North Carolina voters have given the governor’s mansion again to a Democrat, choosing Attorney General Josh Stein over embattled Lt. Gov. Mark Robinson in a race defined by the extreme rhetoric and controversy surrounding Republican candidate.
Stein’s victory gives North Carolina its first Jewish governor. It also marks a repudiation of Robinson, the divisive figure who drew attention for stunning public comments about women, the LGBTQ+ community and racial minorities both before and during his time in office, Stein said.
Stein’s campaign focused on his record fighting opioids as attorney general, his commitment to abortion rights, preventing Republican lawmakers from wielding unchecked power, and not being Robinson.
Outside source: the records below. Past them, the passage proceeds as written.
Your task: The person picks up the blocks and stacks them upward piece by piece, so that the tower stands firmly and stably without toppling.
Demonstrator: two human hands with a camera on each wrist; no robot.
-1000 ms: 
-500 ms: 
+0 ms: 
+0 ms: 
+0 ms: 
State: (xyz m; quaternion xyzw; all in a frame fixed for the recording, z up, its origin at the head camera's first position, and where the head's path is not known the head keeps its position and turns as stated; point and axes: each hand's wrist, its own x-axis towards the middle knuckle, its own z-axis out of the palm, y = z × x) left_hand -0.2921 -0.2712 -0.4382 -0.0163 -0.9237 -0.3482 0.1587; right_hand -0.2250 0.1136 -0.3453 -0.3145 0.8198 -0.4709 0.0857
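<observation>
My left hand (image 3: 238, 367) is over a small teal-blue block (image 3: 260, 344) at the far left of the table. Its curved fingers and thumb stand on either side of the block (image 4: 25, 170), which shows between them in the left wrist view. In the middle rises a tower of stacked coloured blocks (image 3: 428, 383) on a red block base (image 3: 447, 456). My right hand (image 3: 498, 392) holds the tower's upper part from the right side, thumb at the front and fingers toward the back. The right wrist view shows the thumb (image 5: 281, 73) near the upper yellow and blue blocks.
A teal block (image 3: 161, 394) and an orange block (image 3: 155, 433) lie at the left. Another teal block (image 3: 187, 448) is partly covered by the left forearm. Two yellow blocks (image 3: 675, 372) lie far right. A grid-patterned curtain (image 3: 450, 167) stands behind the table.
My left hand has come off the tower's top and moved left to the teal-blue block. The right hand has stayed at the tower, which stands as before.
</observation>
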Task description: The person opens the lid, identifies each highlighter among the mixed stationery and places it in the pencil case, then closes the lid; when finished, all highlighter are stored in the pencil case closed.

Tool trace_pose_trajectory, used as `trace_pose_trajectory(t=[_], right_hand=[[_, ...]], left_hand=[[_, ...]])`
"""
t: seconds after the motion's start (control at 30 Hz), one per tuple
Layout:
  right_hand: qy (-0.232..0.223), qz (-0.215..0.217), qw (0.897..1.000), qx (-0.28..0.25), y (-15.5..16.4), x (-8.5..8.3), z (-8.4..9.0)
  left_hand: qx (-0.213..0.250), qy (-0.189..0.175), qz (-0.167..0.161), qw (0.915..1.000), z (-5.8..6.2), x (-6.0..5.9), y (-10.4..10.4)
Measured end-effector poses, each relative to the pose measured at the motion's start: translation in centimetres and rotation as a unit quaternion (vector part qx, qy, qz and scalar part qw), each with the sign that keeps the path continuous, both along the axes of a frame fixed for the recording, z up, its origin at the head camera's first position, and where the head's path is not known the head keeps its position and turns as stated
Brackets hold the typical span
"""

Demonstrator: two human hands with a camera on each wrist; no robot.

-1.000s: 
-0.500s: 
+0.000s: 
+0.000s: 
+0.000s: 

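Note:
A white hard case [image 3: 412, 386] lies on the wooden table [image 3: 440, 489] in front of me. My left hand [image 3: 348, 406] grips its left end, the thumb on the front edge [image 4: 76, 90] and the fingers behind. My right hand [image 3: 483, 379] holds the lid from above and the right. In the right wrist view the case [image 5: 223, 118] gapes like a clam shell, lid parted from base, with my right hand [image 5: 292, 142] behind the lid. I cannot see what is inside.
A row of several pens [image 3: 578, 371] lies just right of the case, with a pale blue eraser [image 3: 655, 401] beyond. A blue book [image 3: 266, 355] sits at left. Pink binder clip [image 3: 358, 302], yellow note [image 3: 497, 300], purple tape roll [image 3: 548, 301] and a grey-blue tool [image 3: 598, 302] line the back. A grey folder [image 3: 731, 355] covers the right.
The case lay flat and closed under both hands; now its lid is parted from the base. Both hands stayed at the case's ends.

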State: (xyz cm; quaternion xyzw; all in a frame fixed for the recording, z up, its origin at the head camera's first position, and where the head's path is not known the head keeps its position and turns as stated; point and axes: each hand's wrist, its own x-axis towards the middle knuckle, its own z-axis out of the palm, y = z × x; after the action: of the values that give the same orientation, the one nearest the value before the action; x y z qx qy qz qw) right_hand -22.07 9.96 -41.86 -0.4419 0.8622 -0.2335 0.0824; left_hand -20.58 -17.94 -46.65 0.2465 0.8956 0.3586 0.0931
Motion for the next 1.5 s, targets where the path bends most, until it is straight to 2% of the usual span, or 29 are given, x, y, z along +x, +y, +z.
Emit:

Republican leaders and financial donors largely abandoned Robinson after a CNN investigative report linked him to an online persona in which he described himself as a “black NAZI!”, extolled the virtues of slavery and engaged in grotesque sexual commentary on a pornographic chat board. Robinson denied that the “minisoldr” profile was his and has filed suit against CNN and others connected to the story.
Related: ‘We’re locked and loaded’: Trump fans in North Carolina ready for ‘stolen election’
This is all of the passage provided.